Abstract Body (Do not enter title and authors here): Background: How the human body coordinates cerebral blood flow (CBF) and multi-organ inflammation during recovery of an acute myocardial infraction (AMI) is difficult to study and poorly understood. This is in part due to a lack of noninvasive measuring techniques for both blood flow (BF) and total-body (TB) inflammation per organ in treated survivors. Conventional PET imaging can either resolve organ-specific BF or tissue inflammation with a singular tracer injection but not both.

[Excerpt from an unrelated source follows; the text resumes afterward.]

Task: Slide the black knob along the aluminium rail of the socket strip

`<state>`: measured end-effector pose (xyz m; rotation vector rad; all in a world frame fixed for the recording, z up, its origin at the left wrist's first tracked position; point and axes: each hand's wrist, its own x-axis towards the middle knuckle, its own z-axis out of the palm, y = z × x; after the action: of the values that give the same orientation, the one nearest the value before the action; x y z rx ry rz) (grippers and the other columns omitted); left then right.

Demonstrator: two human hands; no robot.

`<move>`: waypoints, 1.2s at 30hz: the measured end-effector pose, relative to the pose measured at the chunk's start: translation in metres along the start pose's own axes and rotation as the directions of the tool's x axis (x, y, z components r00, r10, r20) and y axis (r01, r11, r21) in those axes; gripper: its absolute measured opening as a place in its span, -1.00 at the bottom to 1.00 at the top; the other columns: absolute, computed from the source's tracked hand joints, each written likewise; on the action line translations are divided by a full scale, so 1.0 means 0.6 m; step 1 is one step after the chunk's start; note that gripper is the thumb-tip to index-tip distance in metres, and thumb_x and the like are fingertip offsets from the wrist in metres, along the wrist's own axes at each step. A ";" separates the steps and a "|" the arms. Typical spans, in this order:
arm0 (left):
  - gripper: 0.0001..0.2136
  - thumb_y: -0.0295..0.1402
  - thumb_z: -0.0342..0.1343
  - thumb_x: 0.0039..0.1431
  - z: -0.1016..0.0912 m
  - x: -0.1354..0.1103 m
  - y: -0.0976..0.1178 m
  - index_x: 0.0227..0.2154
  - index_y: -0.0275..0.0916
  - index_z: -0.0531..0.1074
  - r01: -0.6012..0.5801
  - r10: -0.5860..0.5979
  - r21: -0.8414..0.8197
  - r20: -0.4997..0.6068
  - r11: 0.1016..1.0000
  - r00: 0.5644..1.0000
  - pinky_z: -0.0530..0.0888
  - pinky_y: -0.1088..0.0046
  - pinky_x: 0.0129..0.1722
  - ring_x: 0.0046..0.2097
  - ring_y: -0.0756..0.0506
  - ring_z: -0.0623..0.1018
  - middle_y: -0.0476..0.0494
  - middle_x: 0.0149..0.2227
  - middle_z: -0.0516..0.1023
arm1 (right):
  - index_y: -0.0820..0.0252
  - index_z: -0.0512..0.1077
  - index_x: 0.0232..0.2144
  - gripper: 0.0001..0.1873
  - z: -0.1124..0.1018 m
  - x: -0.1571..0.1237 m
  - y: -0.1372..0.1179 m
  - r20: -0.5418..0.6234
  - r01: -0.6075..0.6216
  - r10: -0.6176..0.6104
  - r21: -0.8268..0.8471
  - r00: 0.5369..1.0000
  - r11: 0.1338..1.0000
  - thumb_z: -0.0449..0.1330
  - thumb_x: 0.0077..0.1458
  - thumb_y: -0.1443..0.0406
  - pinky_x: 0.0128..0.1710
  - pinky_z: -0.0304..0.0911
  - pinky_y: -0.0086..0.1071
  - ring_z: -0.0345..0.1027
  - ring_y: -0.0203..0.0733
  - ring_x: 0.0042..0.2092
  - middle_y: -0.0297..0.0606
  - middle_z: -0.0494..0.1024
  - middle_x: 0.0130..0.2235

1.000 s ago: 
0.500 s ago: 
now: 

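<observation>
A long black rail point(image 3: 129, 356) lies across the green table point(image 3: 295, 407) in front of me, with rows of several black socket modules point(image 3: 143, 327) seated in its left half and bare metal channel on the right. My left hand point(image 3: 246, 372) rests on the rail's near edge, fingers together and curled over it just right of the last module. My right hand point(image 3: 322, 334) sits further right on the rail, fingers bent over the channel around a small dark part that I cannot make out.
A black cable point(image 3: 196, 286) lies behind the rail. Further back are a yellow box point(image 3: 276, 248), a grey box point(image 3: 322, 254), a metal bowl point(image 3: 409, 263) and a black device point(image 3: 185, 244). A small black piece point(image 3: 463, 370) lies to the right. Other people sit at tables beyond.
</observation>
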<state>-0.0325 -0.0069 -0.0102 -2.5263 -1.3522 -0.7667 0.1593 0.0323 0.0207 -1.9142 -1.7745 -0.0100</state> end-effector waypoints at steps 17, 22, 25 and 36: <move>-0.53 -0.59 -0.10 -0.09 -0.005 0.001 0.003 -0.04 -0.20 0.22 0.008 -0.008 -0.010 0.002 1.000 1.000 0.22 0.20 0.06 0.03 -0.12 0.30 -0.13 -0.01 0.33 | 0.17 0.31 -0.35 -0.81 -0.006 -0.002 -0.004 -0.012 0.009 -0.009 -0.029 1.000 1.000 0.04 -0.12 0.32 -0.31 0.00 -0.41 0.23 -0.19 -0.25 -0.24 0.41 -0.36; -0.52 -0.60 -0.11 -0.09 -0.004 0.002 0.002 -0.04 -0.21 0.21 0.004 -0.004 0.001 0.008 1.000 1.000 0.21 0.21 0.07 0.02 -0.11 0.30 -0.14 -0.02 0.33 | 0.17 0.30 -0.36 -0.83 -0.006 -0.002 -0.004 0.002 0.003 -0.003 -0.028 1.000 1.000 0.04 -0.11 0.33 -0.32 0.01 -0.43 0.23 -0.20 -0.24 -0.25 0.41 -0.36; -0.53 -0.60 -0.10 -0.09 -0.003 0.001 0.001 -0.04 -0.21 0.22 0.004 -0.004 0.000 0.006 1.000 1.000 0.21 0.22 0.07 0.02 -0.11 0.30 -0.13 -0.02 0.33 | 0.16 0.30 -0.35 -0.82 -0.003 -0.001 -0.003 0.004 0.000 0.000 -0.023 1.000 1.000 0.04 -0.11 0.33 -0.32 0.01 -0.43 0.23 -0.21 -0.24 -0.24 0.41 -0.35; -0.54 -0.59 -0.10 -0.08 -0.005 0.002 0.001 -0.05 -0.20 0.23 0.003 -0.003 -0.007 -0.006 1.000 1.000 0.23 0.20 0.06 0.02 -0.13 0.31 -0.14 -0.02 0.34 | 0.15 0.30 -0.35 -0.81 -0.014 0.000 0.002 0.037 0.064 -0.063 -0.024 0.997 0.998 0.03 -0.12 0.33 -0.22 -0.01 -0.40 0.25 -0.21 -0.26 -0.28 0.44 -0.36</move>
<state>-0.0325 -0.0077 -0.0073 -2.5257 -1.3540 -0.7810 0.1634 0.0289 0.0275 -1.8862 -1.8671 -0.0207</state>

Hypothesis: We hypothesize that early kinetics and delayed static images from a single tracer injection for PET scans will simultaneously evaluate and connect, for the first time, CBF abnormalities and remote vascular (i.e. aorta) and/or solid organ inflammation at a singular time point.
Methods: Here, we expand our prior work on multiparametric TB-PET with high-temporal resolution dynamic imaging (1-2 s/frame for the first ~2 mins of scanning) for CBF modeling with a no-flow radiotracer (i.e. ¹⁸F-FDG) based on early vascular transit time (VTT) in the gray and white matter, brainstem, and cerebellum. The whole aorta, by target–to–blood pool ratio (TBR) at 40-60 min, and solid organs, by standardized uptake value (SUV) at 60-90 min, were evaluated for inflammation based on glucose uptake.
Result: Eleven revascularized survivors (~10 days post event) and 22 non-AMI subjects were studied. CBF was primarily reduced, when compared to controls, in subcortical gray matter (0.353 vs. 0.434 mL/min/cm³, p=0.0121) with a lesser reduction trend in cortical gray matter (0.414 vs. 0.449, p= 0.0677). This was accompanied by a gray matter subcortical increase in mean VTT (6 vs. 4.3 sec, p=0.0121) and to a lesser extend a cortical increase (5.5 vs. 4.5 sec, p=0.0253). The TBR and SUVs of extra-cardiac, non-cerebral organs were increased 1.9 vs. 1.23, p<0.0001 in the whole aorta, 2.9 vs. 2.2 p=0.0435 in the bone marrow and 3.1 vs. 2.1 p=0.0015 in the spleen respectively.
Conclusion: When simultaneously evaluating extra-cardiac organs in survivors, we found a widespread pattern of multi-organ inflammation and a restricted-to-regional hypoperfusion of subcortical > cortical gray matter using dynamic and static total-body ¹⁸F-FDG PET/CT imaging per organ, per patient and with a singular non-flow tracer injection. Hence, future longitudinal PET imaging on AMI survivors as shown offers a unique opportunity to unravel the complex process of recovery and the multiorgan contribution to resilience post MI.